Apuntes de una rookie mom

Mamá de varones

Easy, tiger

2014-05-06 20.14.07

Siempre aparecen situaciones que me obligan a plantearme y replantearme si estoy conforme con la mamá que soy, con cómo me tomo las cosas, con cómo resuelvo los problemas, con cómo organizo mi hogar… En fin, me cuestiono todo el tiempo.

Y, obviamente, la comparación es inevitable. Por más que quiera no logro escapar de ese ejercicio tan odioso. Qué hace el más grande, qué hace el más chico. En qué se destaca uno, qué rasgos tiene el otro. Quien diga que no lo hace miente.

Pero por más que me parezca natural comparar a mis hijos entre sí, de algo me di cuenta: es fundamental no caer en la tabla de habilidades que cada niño debería adquirir según edad. No sirve. Es estadística pura y llevarle demasiado la corriente nos hace ponernos del tomate.

Si se sienta, si no se sienta. Si camina, si habla. Y si habla, cuántas palabras. Y si come, qué come.

Llegamos a ese punto que en mi casa es todo un tema: LA COMIDA. La Sra. Comida. En serio, debo estar pagando las culpas de mis otras vidas porque nada me es fácil en este plano.

Cuando Gerva cumplió 6 meses veníamos con la idea de que habíamos superado la APLV, así que fuimos al alergista para ver cómo se sigue. Confirmamos la recuperación (¡albricias!), así que la reintroducción de lácteos tiene que ser ordenada y controlada. Mucho nos está costando que G acepte los alimentos. Rozando el séptimo mes se relajó y comenzó a dejarnos acercarle la cuchara, y hace muy poquitos días se puede decir “come”.

Todo este mes me sirvió para obligarme a relajarme con este tema.
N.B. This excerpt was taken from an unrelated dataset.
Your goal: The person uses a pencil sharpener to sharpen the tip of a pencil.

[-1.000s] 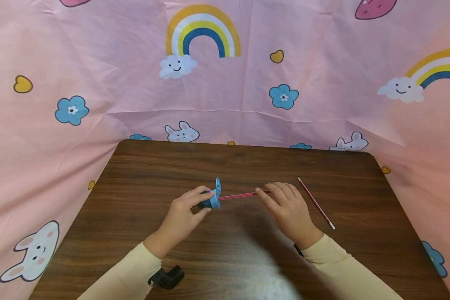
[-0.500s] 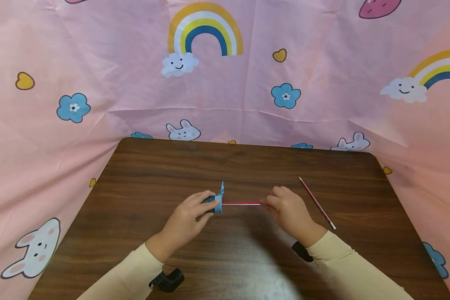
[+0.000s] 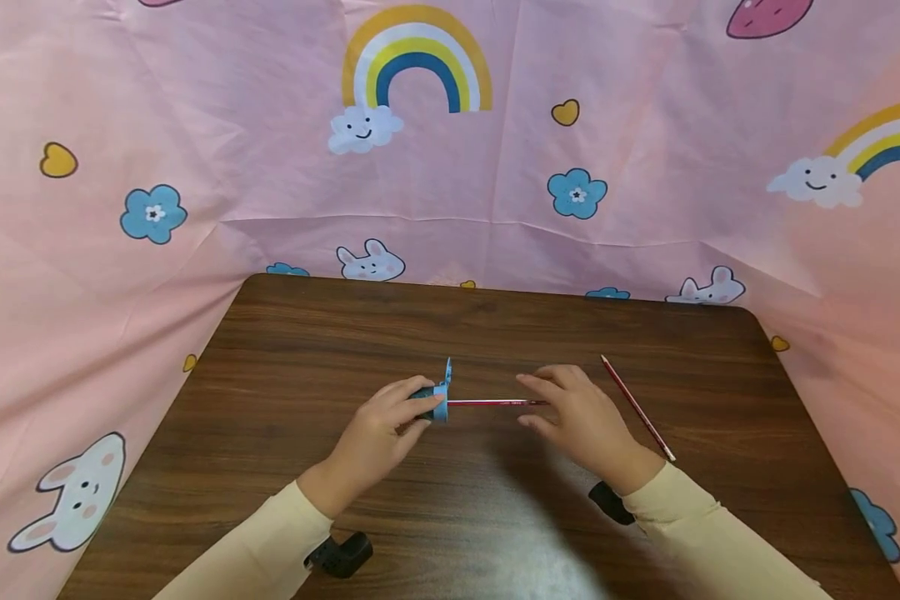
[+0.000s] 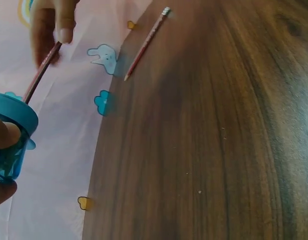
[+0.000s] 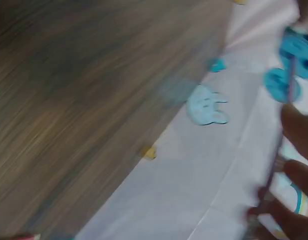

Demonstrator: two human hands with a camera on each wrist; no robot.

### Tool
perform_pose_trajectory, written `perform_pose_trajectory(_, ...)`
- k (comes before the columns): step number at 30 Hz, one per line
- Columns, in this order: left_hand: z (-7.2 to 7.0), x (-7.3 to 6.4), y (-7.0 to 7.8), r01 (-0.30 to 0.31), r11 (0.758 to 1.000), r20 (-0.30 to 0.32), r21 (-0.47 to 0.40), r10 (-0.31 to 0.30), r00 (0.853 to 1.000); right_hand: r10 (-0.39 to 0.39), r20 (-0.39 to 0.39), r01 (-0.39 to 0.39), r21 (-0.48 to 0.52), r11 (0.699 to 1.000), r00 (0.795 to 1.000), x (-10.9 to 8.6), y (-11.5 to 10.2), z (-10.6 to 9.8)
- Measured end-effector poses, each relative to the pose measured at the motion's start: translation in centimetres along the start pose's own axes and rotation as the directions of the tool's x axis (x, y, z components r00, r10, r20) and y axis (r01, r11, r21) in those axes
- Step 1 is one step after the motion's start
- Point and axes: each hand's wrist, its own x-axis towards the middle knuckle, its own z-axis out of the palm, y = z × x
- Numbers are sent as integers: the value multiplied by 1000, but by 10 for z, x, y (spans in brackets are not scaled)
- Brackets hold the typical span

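Observation:
My left hand [image 3: 378, 429] grips a small sharpener [image 3: 441, 403] with a blue top and a see-through bluish body. Its round lid [image 3: 447, 371] stands flipped up. A red pencil [image 3: 487, 403] sticks out of the sharpener's top toward the right. In the left wrist view the sharpener [image 4: 16, 112] shows dark contents behind its clear wall, with fingers at its side and base. Around the pencil's far end is my right hand [image 3: 581, 421], index finger and thumb spread apart with the pencil between them. The right wrist view shows this pencil [image 5: 276, 155] blurred along the fingers.
A second red pencil [image 3: 637, 407] with a white end lies on the brown wooden table [image 3: 330, 333], right of my right hand. A pink patterned cloth [image 3: 495, 167] hangs behind the table and along both sides.
The right hand's fingers were closed on the pencil's end half a second ago and are now spread around it. The sharpener and pencil swung from slightly slanted to about level; the left hand keeps its grip.

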Motion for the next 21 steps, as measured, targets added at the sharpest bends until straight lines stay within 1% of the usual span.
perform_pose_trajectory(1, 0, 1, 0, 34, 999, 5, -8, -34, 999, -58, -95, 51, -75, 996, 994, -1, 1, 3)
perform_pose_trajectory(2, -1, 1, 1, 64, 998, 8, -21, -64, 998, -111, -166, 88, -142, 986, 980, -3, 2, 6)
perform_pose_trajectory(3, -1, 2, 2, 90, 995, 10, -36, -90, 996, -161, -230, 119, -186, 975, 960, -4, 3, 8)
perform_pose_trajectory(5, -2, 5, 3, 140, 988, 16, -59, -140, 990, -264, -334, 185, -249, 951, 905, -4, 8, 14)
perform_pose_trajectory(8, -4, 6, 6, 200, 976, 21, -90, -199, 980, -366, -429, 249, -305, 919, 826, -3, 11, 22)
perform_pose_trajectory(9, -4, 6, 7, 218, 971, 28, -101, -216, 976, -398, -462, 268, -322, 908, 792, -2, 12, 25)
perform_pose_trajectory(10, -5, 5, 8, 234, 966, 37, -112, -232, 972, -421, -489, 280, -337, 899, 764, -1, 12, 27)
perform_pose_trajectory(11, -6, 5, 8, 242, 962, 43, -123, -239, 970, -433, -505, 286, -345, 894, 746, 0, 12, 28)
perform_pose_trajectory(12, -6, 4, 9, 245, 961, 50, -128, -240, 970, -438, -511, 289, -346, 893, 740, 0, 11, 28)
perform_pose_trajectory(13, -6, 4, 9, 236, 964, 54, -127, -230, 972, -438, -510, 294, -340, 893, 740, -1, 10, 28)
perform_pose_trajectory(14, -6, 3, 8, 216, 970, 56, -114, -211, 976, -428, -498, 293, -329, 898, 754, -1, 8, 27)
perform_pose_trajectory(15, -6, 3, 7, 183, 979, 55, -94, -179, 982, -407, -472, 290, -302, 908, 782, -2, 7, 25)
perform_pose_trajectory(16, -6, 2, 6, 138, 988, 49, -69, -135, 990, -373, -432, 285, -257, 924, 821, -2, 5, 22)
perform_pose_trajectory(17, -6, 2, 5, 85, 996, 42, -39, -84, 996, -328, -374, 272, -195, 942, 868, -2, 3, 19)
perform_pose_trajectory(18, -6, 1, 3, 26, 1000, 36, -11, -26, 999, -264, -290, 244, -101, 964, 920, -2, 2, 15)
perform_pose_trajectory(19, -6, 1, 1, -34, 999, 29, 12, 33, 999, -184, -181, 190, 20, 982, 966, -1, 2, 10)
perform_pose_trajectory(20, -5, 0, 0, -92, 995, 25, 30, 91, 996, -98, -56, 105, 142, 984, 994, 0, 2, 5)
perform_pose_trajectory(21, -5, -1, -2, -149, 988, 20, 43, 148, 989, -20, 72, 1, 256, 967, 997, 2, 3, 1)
El niño va a comer cuando quiera, me dije. A modo de mantra, me repetía una y otra vez que con la teta es suficiente hasta los 12 meses, que mientras tanto la introducción debe ser un juego y no tengo de qué preocuparme.

Eso. No tengo de qué preocuparme. Eso es lo que me llevó a reflexiones un poco más profundas.
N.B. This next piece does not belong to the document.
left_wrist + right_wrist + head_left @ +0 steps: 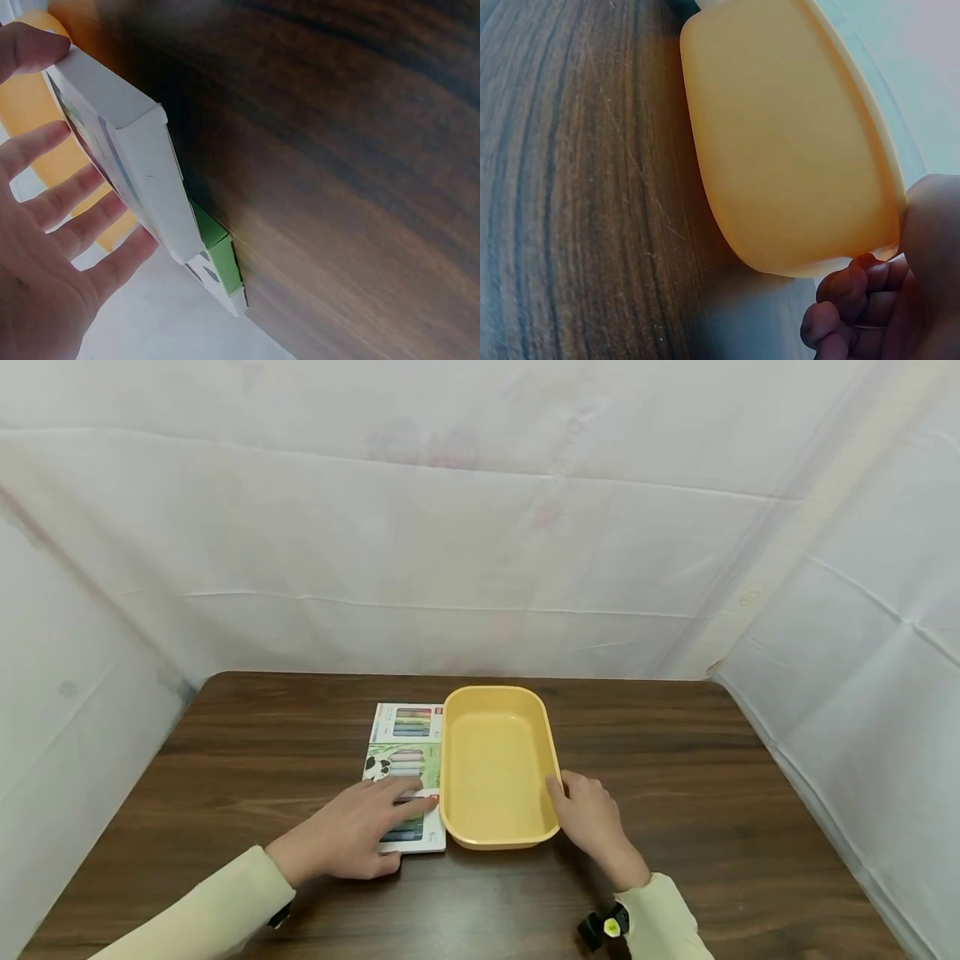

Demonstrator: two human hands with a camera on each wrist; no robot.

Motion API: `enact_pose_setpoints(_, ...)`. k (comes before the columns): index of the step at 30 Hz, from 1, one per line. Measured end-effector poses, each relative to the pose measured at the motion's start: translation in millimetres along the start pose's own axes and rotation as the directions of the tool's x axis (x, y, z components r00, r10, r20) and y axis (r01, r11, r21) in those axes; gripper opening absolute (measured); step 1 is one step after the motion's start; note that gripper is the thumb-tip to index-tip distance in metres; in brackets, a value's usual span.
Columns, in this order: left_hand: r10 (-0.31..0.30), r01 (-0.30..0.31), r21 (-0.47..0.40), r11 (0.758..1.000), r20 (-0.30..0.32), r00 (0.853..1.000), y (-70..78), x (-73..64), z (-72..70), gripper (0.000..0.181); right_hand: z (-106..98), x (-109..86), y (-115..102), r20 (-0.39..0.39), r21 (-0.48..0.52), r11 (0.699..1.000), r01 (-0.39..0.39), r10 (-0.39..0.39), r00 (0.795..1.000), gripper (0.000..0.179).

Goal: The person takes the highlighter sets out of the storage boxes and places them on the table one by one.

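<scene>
A yellow plastic bin [495, 768] sits on the table, its inside bare. My right hand [596, 822] pinches the bin's right rim near the front corner, thumb on top; in the right wrist view the other fingers curl below the rim. Along the bin's left side lies a column of flat marker boxes: a far white box [384, 724], a green box with a panda [431, 764], and a near white box [431, 837]. Over the near box my left hand [348, 835] spreads its fingers, the thumb by the front edge. The left wrist view shows the near box's white side [161, 180].
A dark wooden table [712, 793] carries everything. White sheeting [480, 543] hangs behind it and on both sides. A small black device with a yellow-green spot [611, 927] is at the right wrist.
</scene>
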State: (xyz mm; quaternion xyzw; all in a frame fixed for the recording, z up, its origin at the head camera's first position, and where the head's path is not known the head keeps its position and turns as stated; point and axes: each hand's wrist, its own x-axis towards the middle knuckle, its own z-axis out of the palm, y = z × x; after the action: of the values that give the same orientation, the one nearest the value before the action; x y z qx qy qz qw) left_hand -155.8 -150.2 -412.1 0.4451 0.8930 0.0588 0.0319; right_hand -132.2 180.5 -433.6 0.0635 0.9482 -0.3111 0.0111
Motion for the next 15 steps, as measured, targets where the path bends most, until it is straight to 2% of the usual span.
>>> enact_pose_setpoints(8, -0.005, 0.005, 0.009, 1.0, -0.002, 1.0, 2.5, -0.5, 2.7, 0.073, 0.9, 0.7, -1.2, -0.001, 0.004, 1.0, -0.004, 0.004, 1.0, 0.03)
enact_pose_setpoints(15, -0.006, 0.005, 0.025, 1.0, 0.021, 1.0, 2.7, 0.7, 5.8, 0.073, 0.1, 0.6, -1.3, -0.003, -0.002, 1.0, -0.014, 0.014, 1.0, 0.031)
¿Por qué será que estamos tan apurados para que sumen habilidades? Ellos no están apurados. Somos los papás los que queremos que YA se siente. Que YA coma. Que YA camine. Que YA hable. ¿Habla YA? ¿YA se sienta? ¿YA dejó los pañales? Uy, qué bueno que YA no usa chupete.
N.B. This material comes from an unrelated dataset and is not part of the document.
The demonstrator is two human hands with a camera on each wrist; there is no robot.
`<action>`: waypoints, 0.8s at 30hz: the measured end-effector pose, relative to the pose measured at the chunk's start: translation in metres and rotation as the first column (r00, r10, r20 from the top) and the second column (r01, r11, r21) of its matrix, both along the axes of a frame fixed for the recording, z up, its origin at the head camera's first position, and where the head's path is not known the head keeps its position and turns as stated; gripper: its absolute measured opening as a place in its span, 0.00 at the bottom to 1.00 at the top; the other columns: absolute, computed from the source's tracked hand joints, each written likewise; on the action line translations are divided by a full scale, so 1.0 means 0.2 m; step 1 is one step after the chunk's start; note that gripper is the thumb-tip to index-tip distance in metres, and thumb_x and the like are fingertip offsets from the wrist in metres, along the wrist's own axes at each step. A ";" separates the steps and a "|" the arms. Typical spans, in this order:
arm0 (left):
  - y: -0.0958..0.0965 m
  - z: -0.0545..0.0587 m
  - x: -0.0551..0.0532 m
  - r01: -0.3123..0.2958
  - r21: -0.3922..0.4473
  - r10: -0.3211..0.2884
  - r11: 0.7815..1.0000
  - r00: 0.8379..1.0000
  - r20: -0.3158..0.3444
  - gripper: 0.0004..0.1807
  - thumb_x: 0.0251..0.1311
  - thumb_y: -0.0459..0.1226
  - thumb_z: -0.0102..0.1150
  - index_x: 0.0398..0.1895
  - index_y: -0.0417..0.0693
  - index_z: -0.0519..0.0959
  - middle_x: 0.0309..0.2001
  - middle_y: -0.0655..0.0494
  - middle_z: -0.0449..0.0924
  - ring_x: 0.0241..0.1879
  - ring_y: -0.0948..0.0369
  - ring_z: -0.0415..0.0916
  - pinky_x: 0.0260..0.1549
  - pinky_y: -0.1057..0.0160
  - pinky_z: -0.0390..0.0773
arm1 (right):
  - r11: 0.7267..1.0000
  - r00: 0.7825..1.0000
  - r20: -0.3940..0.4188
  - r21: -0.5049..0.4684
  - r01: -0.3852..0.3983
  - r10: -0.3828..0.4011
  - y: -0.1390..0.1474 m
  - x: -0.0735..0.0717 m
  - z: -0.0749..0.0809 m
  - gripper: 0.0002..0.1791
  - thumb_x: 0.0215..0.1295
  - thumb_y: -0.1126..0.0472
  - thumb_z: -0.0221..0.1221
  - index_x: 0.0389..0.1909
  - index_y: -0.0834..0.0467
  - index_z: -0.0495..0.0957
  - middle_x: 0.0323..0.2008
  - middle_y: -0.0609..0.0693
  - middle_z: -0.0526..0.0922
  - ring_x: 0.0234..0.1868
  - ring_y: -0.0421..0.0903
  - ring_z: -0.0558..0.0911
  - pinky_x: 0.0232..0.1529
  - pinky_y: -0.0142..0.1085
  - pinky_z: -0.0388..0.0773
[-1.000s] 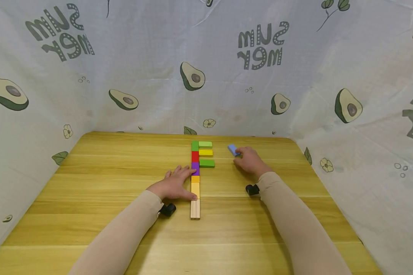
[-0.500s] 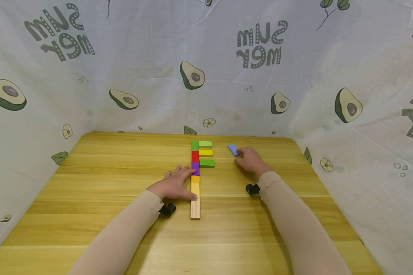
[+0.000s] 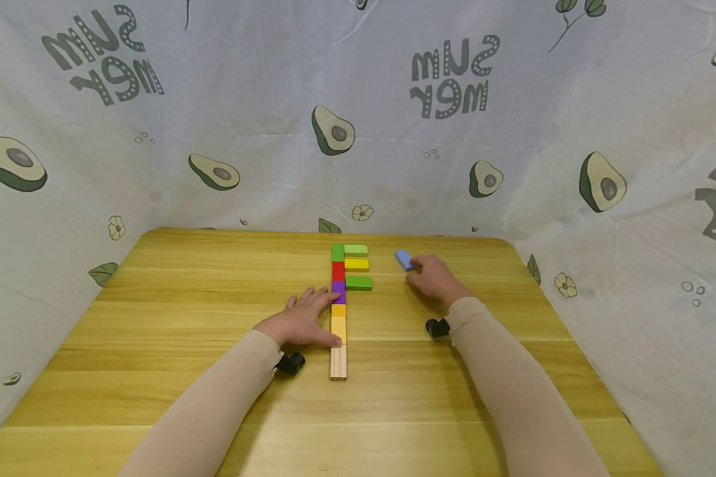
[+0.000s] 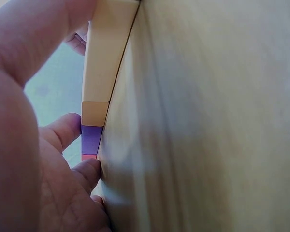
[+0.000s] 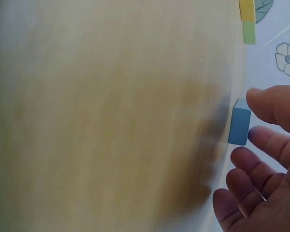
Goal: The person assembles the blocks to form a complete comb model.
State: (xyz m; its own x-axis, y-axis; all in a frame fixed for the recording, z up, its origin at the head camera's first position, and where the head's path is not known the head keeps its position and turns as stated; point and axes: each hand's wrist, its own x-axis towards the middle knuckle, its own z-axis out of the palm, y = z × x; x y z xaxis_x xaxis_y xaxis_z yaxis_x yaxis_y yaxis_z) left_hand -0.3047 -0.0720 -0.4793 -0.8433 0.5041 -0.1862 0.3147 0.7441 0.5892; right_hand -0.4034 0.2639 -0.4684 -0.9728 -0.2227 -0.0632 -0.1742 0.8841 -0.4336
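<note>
The left hand (image 3: 301, 321) lies against a straight row of coloured wooden blocks with its fingers spread. In the head view, its index finger reaches onto the purple block (image 3: 339, 293), and its thumb touches the row near the joint between the yellow-orange block (image 3: 339, 329) and the plain wood block (image 3: 338, 362). A blue block (image 3: 404, 259) lies flat and slanted at the back right. Over its near end is the right hand (image 3: 434, 278). The right wrist view puts the thumb and index fingertips at the upper edge of the blue block (image 5: 239, 125), not around it.
Green (image 3: 338, 252) and red (image 3: 338, 271) blocks form the row's far end. Light green (image 3: 355, 250), yellow (image 3: 357, 265) and green (image 3: 358, 283) blocks branch off rightward. A printed cloth (image 3: 394, 179) hangs behind the wooden table (image 3: 215, 265).
</note>
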 end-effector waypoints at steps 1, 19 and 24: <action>0.00 0.00 0.00 0.001 0.000 -0.001 1.000 1.000 0.001 0.58 0.55 0.58 0.75 0.85 0.58 0.56 0.86 0.47 0.46 0.86 0.40 0.34 0.79 0.30 0.32 | 1.000 1.000 0.004 0.000 0.003 -0.003 0.00 0.00 0.00 0.32 0.76 0.56 0.58 0.74 0.69 0.69 0.70 0.71 0.72 0.67 0.65 0.73 0.72 0.59 0.70; 0.00 0.02 0.00 -0.008 0.011 0.008 1.000 1.000 0.013 0.57 0.55 0.57 0.76 0.85 0.57 0.56 0.86 0.47 0.46 0.86 0.41 0.32 0.79 0.30 0.31 | 1.000 0.999 0.041 -0.007 -0.012 0.012 -0.02 -0.06 0.01 0.35 0.75 0.57 0.57 0.78 0.67 0.64 0.74 0.70 0.70 0.70 0.64 0.75 0.73 0.57 0.72; 0.00 0.01 0.00 -0.007 0.016 0.007 1.000 1.000 0.015 0.57 0.55 0.57 0.76 0.85 0.57 0.56 0.86 0.47 0.46 0.86 0.41 0.32 0.79 0.30 0.31 | 1.000 0.998 0.056 0.004 0.016 -0.016 -0.03 -0.08 0.02 0.34 0.77 0.55 0.57 0.77 0.67 0.63 0.73 0.68 0.72 0.67 0.62 0.76 0.71 0.57 0.73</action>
Alcanza con leer los comentarios en los portales de maternidad. Me encanta leer sobre chiquitos que se paran solitos a los 4 meses, o que dicen “mamá” a los 5. Son geniales. Me obligan a mirarme a mí misma para tratar de evitarlo.

Ya estoy más tranquila. Veo a mis dos hijitos, tan diferentes, tan distintos en todo, y sin embargo tan iguales, que necesariamente me tengo que dar cuenta de lo que debería ser más obvio: cada uno es cada uno y cada cual es cada cual.